Explicando de forma muito simplificada: o cérebro tem mecanismos para nos “premiar” por determinadas ações – nos fazendo sentir bem – e nos punir por atos não tão bons – nos fazendo sentir mal em relação a eles. São mecanismos talhados pela evolução para nos proteger. No entanto, com as drogas em geral, a coisa não funciona bem assim.
“Uma das coisas que eu queria entender é por que drogas produzem memórias positivas, de recompensa, quando, na verdade são neurotóxicas”, explicou a principal autora do estudo, Karla Kaun “Todas as drogas de abuso – álcool, cocaína, metanfetamina – têm efeitos colaterais adversos. Elas fazem com que as pessoas sintam náuseas, tenham ressacas. Então, por que as achamos tão boas? Por que lembramos das sensações boas (que elas provocam) e não das ruins? Meu grupo está tentando entender, em nível molecular, o que as drogas provocam nas memórias e por que elas causam esse desejo incontrolável.”
Uma vez que os pesquisadores consigam entender as mudanças moleculares ocorridas no momento em que esse desejo se forma, eles esperam poder ajudar na recuperação de alcoólatras e viciados em outras drogas reduzindo a duração ou a intensidade dessas memórias positivas.
As moscas-de-frutas têm apenas cem mil neurônios, contra cerca de cem bilhões dos seres humanos. A escala menor – e o fato de gerações de cientistas terem desenvolvido ferramentas genéticas para manipular a atividade desses neurônios – transformaram os insetos no modelo perfeito de organismo para que o grupo de Kaun pesquisasse os mecanismos envolvidos na formação de boas memórias em relação ao álcool.
Lançando mão de ferramentas genéticas, os pesquisadores “desligaram” seletivamente alguns genes das moscas, ao mesmo tempo em que ensinaram os insetos onde conseguir álcool com facilidade. Isso permitiu aos cientistas observar as proteínas envolvidas no mecanismo de recompensa.
Efeito dominó
Uma das proteínas responsáveis pelo gosto dos insetos pelo álcool é conhecida como Notch. Essa proteína é a primeira peça do dominó numa cadeia molecular que envolve o desenvolvimento do embrião, o desenvolvimento do cérebro e as funções do cérebro adulto de humanos e outros animais. Tais cadeias moleculares são similares ao que chamamos de “efeito dominó” – quando a primeira peça cai (neste caso, quando a molécula biológica é ativada) e deflagra a queda de várias outras peças na sequência.

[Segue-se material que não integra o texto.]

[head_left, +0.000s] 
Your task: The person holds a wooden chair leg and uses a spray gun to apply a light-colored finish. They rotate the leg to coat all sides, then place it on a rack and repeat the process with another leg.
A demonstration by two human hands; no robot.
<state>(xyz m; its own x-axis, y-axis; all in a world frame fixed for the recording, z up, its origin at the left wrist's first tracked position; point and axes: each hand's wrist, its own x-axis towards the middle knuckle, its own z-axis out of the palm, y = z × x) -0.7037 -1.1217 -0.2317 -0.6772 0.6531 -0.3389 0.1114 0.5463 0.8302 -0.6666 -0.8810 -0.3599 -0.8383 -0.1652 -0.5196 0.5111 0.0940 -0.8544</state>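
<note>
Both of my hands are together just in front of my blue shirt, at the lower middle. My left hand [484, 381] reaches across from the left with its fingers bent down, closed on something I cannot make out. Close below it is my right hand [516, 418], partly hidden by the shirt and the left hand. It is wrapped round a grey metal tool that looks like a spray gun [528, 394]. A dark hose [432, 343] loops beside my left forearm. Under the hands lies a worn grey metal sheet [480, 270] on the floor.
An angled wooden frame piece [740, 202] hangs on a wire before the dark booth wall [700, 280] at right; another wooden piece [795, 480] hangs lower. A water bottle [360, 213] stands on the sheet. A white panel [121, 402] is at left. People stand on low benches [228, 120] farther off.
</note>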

Uma das peças de domino nessa cadeia molecular afetada pelo álcool é um gene receptor de dopamina – ou seja que faz com que uma proteína nos neurônios reconheça o neurotransmissor responsável pela sensação de bem-estar. O gene receptor é responsável por classificar uma memória como agradável ou desagradável. E é aí que o álcool atua.
Segundo explica a pesquisadora, o álcool não “liga” nem “desliga” o gene receptor, nem aumenta ou diminui a quantidade de proteína produzida. Trata-se de algo mais sutil: o álcool altera levemente a versão da proteína produzida. “Não sabemos quais são as consequências biológicas dessa pequena alteração, mas uma das descobertas importantes do estudo é que os cientistas precisam estudar não apenas que genes estão sendo ‘ligados’ ou ‘desligados’, mas de que formas cada gene está sendo ‘ligado’ ou ‘desligado'”, afirmou Kaun, no material de divulgação do estudo.
“Se esse mecanismo funcionar da mesma forma em seres humanos, uma taça de vinho é o suficiente para ativar o mecanismo, mas ele retorna ao normal dentro de uma hora”, explicou a pesquisadora. “Depois de três taças, no entanto, com um intervalo de uma hora entre cada uma, o mecanismo ativado só retorna ao normal depois de 24h. Nós achamos que essa persistência é o que provavelmente provoca as mudanças nas expressões do gene no circuito da memória.”
Algo para pensar na próxima vez que pedir mais um chope.